Concerning the Practicum of Good Humor

I was chatting with a friend recently. This was an actual friend, not a pixel “friend,” such as someone on Facebook you’ve never actually met, or might have known years ago but you never talk on the phone or sit across a table from one another. Such a person I would call a “pen pal,” or updating that for the Age of Information, a “pixel pal.” Words are important.

My friend and I were discussing what we observe to be a decline of laughter in younger generations. We decided that maybe they’re laughing on the inside. Perhaps their laughter, like so many other things, is pixelated, manifesting in LOL abbreviations or emojis rather than contractions of the diaphragm and an exercise of the abdominal muscles. I know the traditional type of laughter is healthy for body, mind and spirit. I’m not sure that clicking and finger poking is, but what do I really know? I’m not an expert associate professor at a junior college to be quoted by mainstream media in the continuing narrative of the falling sky.

“She spends a lot of time up in her room on the phone,” said my friend of his daughter. “Sometimes she has company but I don’t hear them laughing like we used to when we were that age.” He was talking about the red faced, belly laughing, can’t-catch-your-breath type of laughter that is both cause and effect of a good friendship.

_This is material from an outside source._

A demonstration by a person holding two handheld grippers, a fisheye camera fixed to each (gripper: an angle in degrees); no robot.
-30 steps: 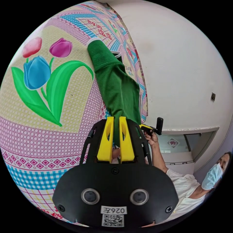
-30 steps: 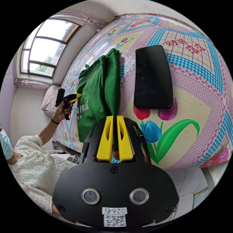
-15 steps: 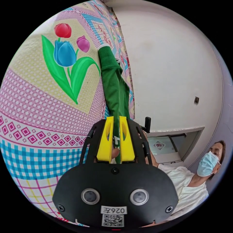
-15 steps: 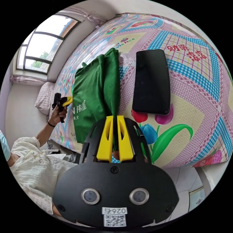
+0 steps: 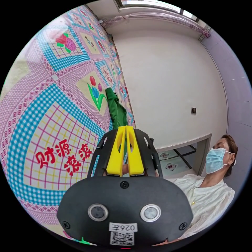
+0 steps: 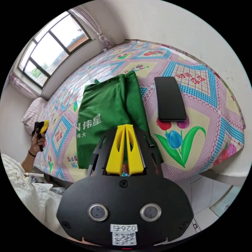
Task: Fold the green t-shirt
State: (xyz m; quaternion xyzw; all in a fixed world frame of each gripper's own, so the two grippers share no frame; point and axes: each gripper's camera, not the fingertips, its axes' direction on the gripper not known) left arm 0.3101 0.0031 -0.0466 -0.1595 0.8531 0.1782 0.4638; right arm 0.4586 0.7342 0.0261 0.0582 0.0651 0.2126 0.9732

Upon reflection we had to agree that we also don’t laugh like that as much as we once did. (I was trying to be kind. Tracey and I frequently laugh out loud with each other but I didn’t want my friend to feel bad.) A common but unfortunate side effect of “adulting” is the loss of that very innocence and trust we all strive to provide for our children, without which good natured silliness and abandon is difficult.

It’s hard to exercise the abdomen with a good belly laugh with the weight of a billion pixels laying across your chest, and so many, perhaps a majority of us who consume media are hooked on the dangerous drug of feeling upset and angry. “I may be vile and pernicious, but you can’t look away,” wrote Frank Zappa, and we look from dawn to dusk, at the breakfast table and in the bedroom.

Overall, I think the older generations still have an advantage when it comes to enjoying humor. We’re not as constrained by ever evolving language taboos and we still remember the slapstick adventures of growing up out of doors. Oh, there is plenty of laughter to be seen and heard, but I’m not talking about the snarky, SNL political derision type of humor, or studio audience humor where you never see the sign that flashes “laugh,” or award show humor where the camera pans across a field of celebrity faces opening their mouths to display their expensive dental work.

The “field” of celebrities brings to mind something I thought was funny. The School of Social Work of the University of Southern California recently announced that it was eliminating the word “field” from their curriculum, to “honor and acknowledge inclusion and reject white supremacy,” among other lofty goals. The school intends to replace the word, “field,” with “practicum.” In other news, the Estate of the Late W.C. Practicums could not be reached for comment. Amazon announced that it was considering rebranding the popular Kevin Costner movie as “Practicum of Dreams.” Future Farmers of America declined to comment.

Perhaps there is a clue here to the decline of heartfelt laughter. Younger generations are growing up and entering adulthood immersed in a sea of concerns that were absent from our own youth. They are habitual consumers of falling sky information which has escaped the containment of “news” reporting to infect all forms of social media. Not only that, but they are constrained by a host of loosely defined but tightly enforced rules about microaggression, so careful not to offend, so vulnerable to being offended.

“No one can offend you without your permission,” said a mentor to me when I had taken offense at something inconsequential. It’s ironic. There is such animosity between left and right, young and old in this time of generational change. Yet fundamentally all agree. Words are indeed important. Proverbs tells us that “Death and life are in the power of the tongue, And those who love it will eat its fruit.” The conservative balks at the efforts by the young which acknowledge this very truth. The liberal becomes a pharisee of this truth, inclusive of all but dissenting opinions. They both “eat its fruit,” but no one laughs when someone slips on the banana peel.